● Task instructions: Work through the records below, line by line, and say how many lines include "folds", with nothing else.

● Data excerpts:
__________________________________________________

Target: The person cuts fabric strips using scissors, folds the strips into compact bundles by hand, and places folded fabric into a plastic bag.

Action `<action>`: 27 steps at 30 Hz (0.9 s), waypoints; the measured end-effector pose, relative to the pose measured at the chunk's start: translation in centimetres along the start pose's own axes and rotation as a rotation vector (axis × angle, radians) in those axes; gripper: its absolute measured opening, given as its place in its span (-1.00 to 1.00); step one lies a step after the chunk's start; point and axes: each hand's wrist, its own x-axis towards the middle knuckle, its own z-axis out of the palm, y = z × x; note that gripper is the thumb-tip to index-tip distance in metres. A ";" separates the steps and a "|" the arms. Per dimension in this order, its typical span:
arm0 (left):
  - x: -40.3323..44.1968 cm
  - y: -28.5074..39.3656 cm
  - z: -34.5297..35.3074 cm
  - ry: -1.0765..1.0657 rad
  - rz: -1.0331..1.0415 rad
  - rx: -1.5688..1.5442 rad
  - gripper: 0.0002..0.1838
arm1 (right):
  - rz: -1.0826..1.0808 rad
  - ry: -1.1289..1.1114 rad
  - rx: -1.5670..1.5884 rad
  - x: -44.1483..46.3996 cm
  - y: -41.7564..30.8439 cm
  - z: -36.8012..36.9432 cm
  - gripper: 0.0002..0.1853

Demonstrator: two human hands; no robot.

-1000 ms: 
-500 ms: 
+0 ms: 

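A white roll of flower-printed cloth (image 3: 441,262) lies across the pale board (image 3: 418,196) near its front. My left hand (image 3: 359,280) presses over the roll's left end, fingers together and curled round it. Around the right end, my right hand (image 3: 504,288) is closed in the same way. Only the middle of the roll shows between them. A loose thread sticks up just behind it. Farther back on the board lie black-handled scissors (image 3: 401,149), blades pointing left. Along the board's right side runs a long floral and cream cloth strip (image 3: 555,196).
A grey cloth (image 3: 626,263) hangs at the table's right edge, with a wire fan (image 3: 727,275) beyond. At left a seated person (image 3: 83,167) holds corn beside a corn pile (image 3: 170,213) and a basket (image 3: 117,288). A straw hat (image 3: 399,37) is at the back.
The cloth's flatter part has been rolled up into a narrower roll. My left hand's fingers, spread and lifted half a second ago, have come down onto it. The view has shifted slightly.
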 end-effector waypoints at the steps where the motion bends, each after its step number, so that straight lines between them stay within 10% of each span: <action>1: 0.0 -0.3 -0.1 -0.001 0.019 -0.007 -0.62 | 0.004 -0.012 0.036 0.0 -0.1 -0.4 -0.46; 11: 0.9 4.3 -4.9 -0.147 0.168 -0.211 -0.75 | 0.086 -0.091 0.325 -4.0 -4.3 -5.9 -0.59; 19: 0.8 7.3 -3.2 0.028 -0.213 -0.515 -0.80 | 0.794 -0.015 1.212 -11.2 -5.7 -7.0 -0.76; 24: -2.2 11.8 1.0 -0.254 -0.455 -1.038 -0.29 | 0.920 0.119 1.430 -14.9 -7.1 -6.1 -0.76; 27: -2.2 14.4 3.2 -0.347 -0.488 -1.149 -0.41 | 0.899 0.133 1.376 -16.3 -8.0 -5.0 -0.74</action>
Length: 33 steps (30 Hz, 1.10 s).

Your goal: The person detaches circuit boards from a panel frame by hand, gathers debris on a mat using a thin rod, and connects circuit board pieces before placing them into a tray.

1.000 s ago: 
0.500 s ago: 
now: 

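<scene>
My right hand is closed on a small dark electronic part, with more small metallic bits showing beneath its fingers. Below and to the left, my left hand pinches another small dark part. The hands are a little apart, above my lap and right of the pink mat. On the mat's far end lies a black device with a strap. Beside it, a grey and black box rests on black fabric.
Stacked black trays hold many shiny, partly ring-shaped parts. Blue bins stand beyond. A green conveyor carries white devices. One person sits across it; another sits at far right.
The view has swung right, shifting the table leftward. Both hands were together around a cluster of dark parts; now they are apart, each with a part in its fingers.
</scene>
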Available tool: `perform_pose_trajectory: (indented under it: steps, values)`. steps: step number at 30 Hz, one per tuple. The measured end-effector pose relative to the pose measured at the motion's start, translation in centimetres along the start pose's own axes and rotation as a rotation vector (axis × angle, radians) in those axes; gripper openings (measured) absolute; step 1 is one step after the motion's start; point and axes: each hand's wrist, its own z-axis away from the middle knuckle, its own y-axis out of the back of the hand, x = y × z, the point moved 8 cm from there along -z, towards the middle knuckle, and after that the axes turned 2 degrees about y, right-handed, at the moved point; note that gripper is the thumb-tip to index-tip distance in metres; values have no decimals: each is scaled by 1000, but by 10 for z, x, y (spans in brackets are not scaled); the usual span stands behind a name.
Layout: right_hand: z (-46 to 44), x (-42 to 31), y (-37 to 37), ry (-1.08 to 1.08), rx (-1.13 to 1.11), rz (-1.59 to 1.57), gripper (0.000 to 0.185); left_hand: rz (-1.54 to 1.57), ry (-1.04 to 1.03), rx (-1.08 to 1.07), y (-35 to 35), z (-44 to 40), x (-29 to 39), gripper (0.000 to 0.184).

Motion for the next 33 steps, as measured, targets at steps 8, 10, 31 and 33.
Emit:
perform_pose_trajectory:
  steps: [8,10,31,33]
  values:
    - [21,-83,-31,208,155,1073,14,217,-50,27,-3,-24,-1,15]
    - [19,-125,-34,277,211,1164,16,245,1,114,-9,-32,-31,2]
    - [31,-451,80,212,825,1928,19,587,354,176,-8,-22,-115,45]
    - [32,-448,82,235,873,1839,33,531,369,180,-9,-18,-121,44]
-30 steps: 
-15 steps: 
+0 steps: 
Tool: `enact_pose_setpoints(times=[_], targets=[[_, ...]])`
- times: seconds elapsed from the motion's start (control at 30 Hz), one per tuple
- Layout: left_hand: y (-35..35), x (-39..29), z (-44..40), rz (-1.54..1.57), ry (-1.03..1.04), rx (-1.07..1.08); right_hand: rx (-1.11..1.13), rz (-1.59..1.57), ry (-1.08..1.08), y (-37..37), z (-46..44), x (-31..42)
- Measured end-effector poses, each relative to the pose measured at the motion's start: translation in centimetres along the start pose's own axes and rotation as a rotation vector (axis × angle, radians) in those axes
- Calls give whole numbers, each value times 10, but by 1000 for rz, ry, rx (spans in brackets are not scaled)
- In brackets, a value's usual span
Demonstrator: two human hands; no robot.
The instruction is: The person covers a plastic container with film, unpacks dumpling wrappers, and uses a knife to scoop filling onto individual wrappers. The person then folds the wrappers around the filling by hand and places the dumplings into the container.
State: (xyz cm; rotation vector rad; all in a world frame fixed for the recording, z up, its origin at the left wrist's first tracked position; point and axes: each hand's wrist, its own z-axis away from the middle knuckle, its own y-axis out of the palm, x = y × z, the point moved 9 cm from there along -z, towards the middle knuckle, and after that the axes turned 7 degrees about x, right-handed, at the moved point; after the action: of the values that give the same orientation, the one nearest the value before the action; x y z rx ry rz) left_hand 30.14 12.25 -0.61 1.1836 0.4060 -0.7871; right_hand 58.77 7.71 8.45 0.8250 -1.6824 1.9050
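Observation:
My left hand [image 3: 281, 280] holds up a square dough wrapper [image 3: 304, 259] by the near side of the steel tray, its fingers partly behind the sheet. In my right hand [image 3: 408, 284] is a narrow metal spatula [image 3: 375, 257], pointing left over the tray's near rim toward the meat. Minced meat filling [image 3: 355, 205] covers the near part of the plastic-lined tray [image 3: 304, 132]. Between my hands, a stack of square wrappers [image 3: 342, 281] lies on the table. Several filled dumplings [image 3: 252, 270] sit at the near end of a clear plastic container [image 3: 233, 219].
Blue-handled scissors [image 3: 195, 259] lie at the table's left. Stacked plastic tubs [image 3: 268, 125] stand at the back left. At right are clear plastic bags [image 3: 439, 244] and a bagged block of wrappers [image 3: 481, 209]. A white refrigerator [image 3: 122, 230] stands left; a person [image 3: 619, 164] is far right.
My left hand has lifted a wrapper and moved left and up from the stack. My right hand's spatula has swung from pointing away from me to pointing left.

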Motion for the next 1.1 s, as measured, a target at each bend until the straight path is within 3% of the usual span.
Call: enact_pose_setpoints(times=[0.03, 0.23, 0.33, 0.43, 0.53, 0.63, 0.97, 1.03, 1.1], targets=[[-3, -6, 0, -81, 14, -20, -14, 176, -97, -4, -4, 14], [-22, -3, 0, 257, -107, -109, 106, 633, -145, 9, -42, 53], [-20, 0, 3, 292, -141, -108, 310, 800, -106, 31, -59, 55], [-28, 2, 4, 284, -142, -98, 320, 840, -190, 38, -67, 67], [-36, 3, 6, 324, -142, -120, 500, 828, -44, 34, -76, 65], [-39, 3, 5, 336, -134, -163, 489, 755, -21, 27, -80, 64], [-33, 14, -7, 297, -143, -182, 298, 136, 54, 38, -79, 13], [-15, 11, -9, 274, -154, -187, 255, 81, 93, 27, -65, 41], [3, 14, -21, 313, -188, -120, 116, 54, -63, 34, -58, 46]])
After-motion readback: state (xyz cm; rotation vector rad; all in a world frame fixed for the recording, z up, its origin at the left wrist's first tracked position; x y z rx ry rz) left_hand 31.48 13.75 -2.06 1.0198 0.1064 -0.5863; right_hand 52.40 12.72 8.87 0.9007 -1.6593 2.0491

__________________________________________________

● Completed exercise: 2